DTD Episode 103 Show Notes
Hiring a Friend? Be Real About Your Reasons!
Recently I was working with a client and, as is often the case, they began sharing about a challenge with an employee. The employee was missing deadlines and it was becoming a problem. We talked through some strategies and then…….there it was………
“I feel bad. He’s my friend.”
Hiring friends is not a complete no – no. I have seen it work out well. But, more often than not, the situation goes awry. And, as is often the case it usually boils down to unrealistic expectations or lack of communication.
You love them as a friend and certainly don’t want business to ruin a great relationship.
So, how do you avoid the feelings of regret and frustration?
First, be clear in your own mind what your reasons are for hiring them and then treat the situation accordingly.

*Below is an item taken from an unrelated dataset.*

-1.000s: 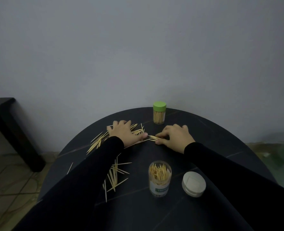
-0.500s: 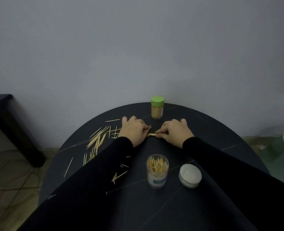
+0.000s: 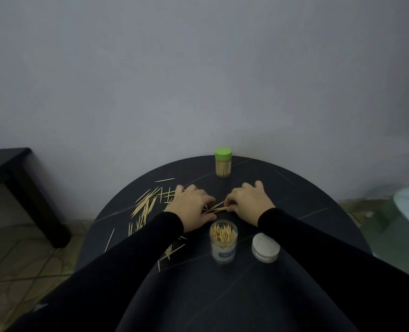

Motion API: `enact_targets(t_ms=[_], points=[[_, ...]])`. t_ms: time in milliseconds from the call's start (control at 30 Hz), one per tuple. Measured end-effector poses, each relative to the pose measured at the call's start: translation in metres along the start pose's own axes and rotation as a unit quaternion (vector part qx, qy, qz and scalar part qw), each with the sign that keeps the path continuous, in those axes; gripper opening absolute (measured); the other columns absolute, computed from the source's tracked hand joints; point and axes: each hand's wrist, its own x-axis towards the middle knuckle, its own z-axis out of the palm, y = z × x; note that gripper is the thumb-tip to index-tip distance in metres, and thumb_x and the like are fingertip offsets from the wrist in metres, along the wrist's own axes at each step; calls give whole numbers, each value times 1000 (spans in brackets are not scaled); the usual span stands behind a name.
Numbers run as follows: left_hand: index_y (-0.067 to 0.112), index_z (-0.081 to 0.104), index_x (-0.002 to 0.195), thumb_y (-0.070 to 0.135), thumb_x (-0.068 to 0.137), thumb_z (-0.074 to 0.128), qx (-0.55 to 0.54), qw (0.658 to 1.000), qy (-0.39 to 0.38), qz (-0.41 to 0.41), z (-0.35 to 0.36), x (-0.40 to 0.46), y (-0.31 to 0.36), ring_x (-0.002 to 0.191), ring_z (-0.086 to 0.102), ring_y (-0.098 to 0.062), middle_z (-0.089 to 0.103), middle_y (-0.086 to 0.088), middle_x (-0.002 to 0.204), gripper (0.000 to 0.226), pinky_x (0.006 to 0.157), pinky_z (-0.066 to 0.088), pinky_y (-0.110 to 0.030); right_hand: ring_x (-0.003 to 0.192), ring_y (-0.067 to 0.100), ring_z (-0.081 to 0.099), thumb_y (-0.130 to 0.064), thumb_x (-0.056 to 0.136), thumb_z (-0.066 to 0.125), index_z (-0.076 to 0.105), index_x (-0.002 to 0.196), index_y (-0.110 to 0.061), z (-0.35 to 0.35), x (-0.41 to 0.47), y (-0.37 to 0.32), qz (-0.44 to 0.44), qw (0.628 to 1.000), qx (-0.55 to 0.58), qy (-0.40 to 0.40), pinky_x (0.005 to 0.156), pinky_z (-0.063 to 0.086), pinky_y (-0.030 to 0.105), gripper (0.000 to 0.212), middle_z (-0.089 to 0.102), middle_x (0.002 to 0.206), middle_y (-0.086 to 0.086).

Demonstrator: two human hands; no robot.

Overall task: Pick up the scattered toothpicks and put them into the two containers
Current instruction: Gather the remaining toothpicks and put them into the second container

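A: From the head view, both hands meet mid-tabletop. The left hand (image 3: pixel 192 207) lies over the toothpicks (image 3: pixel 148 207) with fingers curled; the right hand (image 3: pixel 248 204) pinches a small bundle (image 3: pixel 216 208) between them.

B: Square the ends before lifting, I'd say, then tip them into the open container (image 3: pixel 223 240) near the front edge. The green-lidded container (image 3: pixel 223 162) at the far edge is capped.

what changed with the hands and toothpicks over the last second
Both hands drew nearer the open container. The left hand left the scattered toothpicks. The right hand pinches a small bunch of toothpicks. The green-lidded container and white lid stayed put.
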Motion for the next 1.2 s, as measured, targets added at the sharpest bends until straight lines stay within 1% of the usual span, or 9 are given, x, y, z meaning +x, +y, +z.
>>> enact_targets(t_ms=[67,133,333,533,667,767,900,1000,1200], points=[[29,41,140,53,94,43,12,1000,8,-19,3,-4,6,127,35,-18,45,5,138,53,107,22,-44,114,20,45,-37,98,48,62,120,-34,-1,-2,-2,-6,999,-31,-7,98,24,45,26,60,122,-7],[28,43,140,51,96,40,31,999,8,-27,7,-5,13,127,34,-20,44,3,137,50,108,23,-46,113,20,45,-37,98,48,63,120,-35,-4,-5,-4,-5,999,-49,-9,99,24,46,27,61,119,-7],[31,59,123,40,97,44,20,998,23,-57,4,-2,30,118,42,-21,55,3,126,31,105,25,-47,114,23,49,-34,99,46,62,116,-28,-3,-10,-8,4,995,-97,-4,105,22,51,24,61,118,-1],[29,59,117,39,98,44,0,995,45,-90,8,-5,31,115,45,-20,60,2,119,27,103,29,-44,114,23,49,-31,100,44,58,116,-24,1,-12,-5,2,993,-116,-7,105,23,51,22,59,118,1],[27,60,121,38,99,43,27,996,33,-78,9,-5,31,114,45,-21,61,1,118,30,101,30,-43,114,21,49,-31,98,48,59,114,-26,-5,-13,1,10,996,-92,0,106,23,50,20,58,117,-1],[26,62,117,38,98,44,52,995,31,-77,6,-2,33,112,46,-21,62,1,115,29,100,31,-43,112,19,49,-30,98,48,59,113,-27,-8,-14,2,18,997,-68,13,106,23,48,18,58,115,-3],[19,60,117,37,97,46,50,993,7,-104,5,3,34,118,46,-24,60,-3,119,30,102,32,-45,112,20,49,-31,98,47,57,112,-27,-6,-15,0,24,998,-54,-7,106,22,49,18,59,115,-3],[14,57,119,35,98,45,57,992,-14,-108,8,5,32,117,47,-25,59,-7,122,32,98,38,-43,112,21,49,-33,99,46,58,110,-26,-4,-16,-2,22,998,-54,-17,106,22,50,19,60,114,-2],[13,54,118,31,98,46,62,996,28,-59,13,0,31,107,49,-22,60,-6,114,28,92,42,-35,112,20,50,-36,98,47,58,110,-26,-5,-16,-7,23,998,-49,-19,107,21,50,20,60,114,-2]])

Is the job strictly a favor to them? Perhaps their skills and abilities aren’t even aligned with your business needs. You know they need the job and you have the ability to help them out. If this is the case be real in your own mind set your expectations accordingly. You knew he wasn’t Accountant material when you hired him in so don’t feel frustrated when he can’t keep an Excel spreadsheet straight.
Often I’ll hear a client lament about the friend who’s not fulfilling their role well. The frustration is welling and I’ll ask, “did they have the skills you needed for that position?”
Don’t set yourself up for resentment and frustration. If you’re hiring them as a favor minimize the negative impact they can make and find something at least semi-productive they can do but don’t expect to get much for your money. You’ve made the hire for their benefit not yours.
Do have a conversation up front. Share that you want to help them but that there are minimum expectations they must follow like showing up for work and following through on basic work assignments.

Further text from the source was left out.